Personally, I learned about the Zwergelgarten while preparing for these discussions, which I had missed both times I was in Salzburg, so now I have something to seek out the next time that I am there!

If you have any other ideas of topics regarding Salzburg that I could include for my next go-around with this unit, please share! Continue to teach culture. It's vital to language learning.

Sunday, January 26, 2014


Marillen aka Aprikosen fresh from the fruit trees in Graz, 2013

It's a fortuitous thing that my German 2 class is scheduled during third block, which wraps itself neatly around our lunch block. A January 2014 article on National Public Radio on how language affects our view of the world mentions recent research that "...that if you're hungry, you'll pay more attention to food-related stimuli." Fingers crossed and thumbs pressed that Kapitel 8 will be a slam-dunk for this class!

Part of the theme for chapter 8 is groceries. I used this opportunity to integrate p. 10 from my Österreich-Quiz book that I've mentioned using before. My strategy for this lesson was to allow the students the chance to explore "the puzzle of Austria from a culinary point-of-view." I imagine that of all the potential situations that my students could be placed in inside of the German-speaking world someday, interpreting and ordering of off a menu is the most likely to happen.

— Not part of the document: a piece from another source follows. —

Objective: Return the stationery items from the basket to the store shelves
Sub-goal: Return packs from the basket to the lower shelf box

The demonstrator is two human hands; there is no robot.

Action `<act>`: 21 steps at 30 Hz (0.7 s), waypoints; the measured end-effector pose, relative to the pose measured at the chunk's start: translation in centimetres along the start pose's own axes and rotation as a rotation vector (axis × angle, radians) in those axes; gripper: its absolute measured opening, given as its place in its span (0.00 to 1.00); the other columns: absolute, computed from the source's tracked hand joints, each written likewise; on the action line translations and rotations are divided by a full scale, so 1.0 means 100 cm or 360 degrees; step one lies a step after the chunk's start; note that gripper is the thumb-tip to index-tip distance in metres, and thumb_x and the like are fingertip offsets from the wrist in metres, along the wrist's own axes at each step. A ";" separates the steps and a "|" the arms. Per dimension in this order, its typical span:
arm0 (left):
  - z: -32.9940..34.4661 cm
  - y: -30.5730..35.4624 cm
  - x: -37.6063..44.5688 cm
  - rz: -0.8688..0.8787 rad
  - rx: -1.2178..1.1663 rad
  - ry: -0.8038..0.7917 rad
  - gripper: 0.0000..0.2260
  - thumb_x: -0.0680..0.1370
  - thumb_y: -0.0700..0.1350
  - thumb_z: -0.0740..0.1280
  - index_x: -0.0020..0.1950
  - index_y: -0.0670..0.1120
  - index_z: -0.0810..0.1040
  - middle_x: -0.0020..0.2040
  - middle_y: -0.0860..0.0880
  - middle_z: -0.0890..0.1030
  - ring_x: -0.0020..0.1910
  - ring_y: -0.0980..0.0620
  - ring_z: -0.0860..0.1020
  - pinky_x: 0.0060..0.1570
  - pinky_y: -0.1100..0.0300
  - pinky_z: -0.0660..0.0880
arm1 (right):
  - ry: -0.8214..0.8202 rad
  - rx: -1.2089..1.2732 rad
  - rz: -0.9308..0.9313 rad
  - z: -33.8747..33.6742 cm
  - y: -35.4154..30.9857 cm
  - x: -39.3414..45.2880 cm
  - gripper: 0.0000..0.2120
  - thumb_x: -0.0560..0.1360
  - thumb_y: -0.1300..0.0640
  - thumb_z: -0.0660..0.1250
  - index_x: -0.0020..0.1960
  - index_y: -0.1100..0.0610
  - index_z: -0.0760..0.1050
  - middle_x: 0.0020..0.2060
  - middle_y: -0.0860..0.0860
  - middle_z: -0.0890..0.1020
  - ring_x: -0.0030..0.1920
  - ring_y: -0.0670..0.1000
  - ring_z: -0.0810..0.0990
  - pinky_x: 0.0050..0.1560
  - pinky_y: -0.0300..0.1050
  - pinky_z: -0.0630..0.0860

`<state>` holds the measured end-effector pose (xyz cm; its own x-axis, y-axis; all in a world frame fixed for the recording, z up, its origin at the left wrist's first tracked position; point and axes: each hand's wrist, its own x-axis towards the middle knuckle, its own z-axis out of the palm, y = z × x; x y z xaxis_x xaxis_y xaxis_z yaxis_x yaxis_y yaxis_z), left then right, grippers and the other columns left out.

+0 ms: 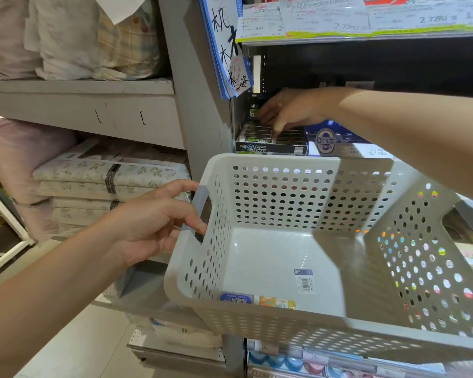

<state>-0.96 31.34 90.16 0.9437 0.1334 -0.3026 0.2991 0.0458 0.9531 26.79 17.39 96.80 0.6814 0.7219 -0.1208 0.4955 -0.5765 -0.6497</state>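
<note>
Head view: left hand [159, 222] grips handle of white perforated basket [271, 162], held below shelf. Right hand [290, 110] reaches into shelf, fingers curled down onto black display box [271, 143]; whether it holds anything, cannot tell. Two small packets [257, 300] lie at basket's near wall, well apart from right hand.

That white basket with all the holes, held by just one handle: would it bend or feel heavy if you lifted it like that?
Probably stiff: the basket keeps its boxy shape though only the left hand grips its handle cutout. Likely light, since its walls are mostly holes and only a couple of small packets lie inside. It may tip toward the unsupported side.
</note>
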 end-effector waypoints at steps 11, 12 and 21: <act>0.001 -0.001 0.000 -0.0005 -0.0009 0.0016 0.29 0.56 0.31 0.66 0.56 0.49 0.77 0.44 0.36 0.83 0.34 0.43 0.81 0.26 0.56 0.79 | 0.0441 -0.0275 0.0030 0.009 0.000 0.001 0.28 0.67 0.66 0.74 0.66 0.61 0.73 0.61 0.58 0.78 0.61 0.58 0.76 0.63 0.49 0.73; 0.002 -0.001 -0.001 -0.0005 -0.0007 0.0016 0.29 0.56 0.31 0.66 0.55 0.49 0.77 0.43 0.36 0.83 0.34 0.43 0.81 0.26 0.56 0.79 | 0.0441 -0.0251 0.0028 0.009 -0.001 0.000 0.29 0.66 0.66 0.75 0.66 0.61 0.73 0.60 0.58 0.78 0.60 0.58 0.76 0.63 0.49 0.74; 0.004 0.001 -0.002 0.0001 0.0000 0.0026 0.27 0.57 0.31 0.65 0.53 0.49 0.76 0.39 0.39 0.84 0.31 0.45 0.82 0.23 0.59 0.77 | 0.0397 -0.0116 -0.0075 0.011 0.001 -0.004 0.26 0.71 0.72 0.67 0.68 0.61 0.70 0.61 0.56 0.75 0.57 0.54 0.76 0.53 0.43 0.78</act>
<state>-1.08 30.88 90.32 0.9414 0.1498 -0.3021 0.2986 0.0460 0.9533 25.96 17.46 95.98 0.7638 0.6372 0.1031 0.5614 -0.5769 -0.5934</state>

I think that this exploration activity lends itself well to device use as well. With a tablet, smartphone, or other web-connected device, food items are very easily found and understood by using Google Images or the Culturally Authentic Pictorial Lexicon. As I was prepping for the activity myself, I searched for "Striezel", because I didn't know what it was. With a snap of my fingers...

...asked and answered: a braided Challah-type sweet bread. This activity models for the students how to work within the context of culture and language that we are learning, while simultaneously stretching and reaching out for more.

My questions for the students were focused on cultural practices, perspectives, and products while communicating in the German language. I find this activity to be more deeply connected to why the students learn German in the first place. Here is what some of the questions sound like:

  • Not "What do you eat for breakfast?" but "What does a breakfast in Vienna look like?"
  • Not "What do you eat for dinner?" but "What are specialties of Austrian cuisine?"
  • Not "Do you like to drink this?" but "What would you order in an Austrian Kaffeehaus?"
  • Not "What is the German word for potato?" but "What variants exist in the German-speaking world regarding food?"
Don't get me wrong. I use those first set of questions all the time in the world language classroom. I'm challenging myself to take it to the next level, especially when it comes to the integration of culture into the lesson.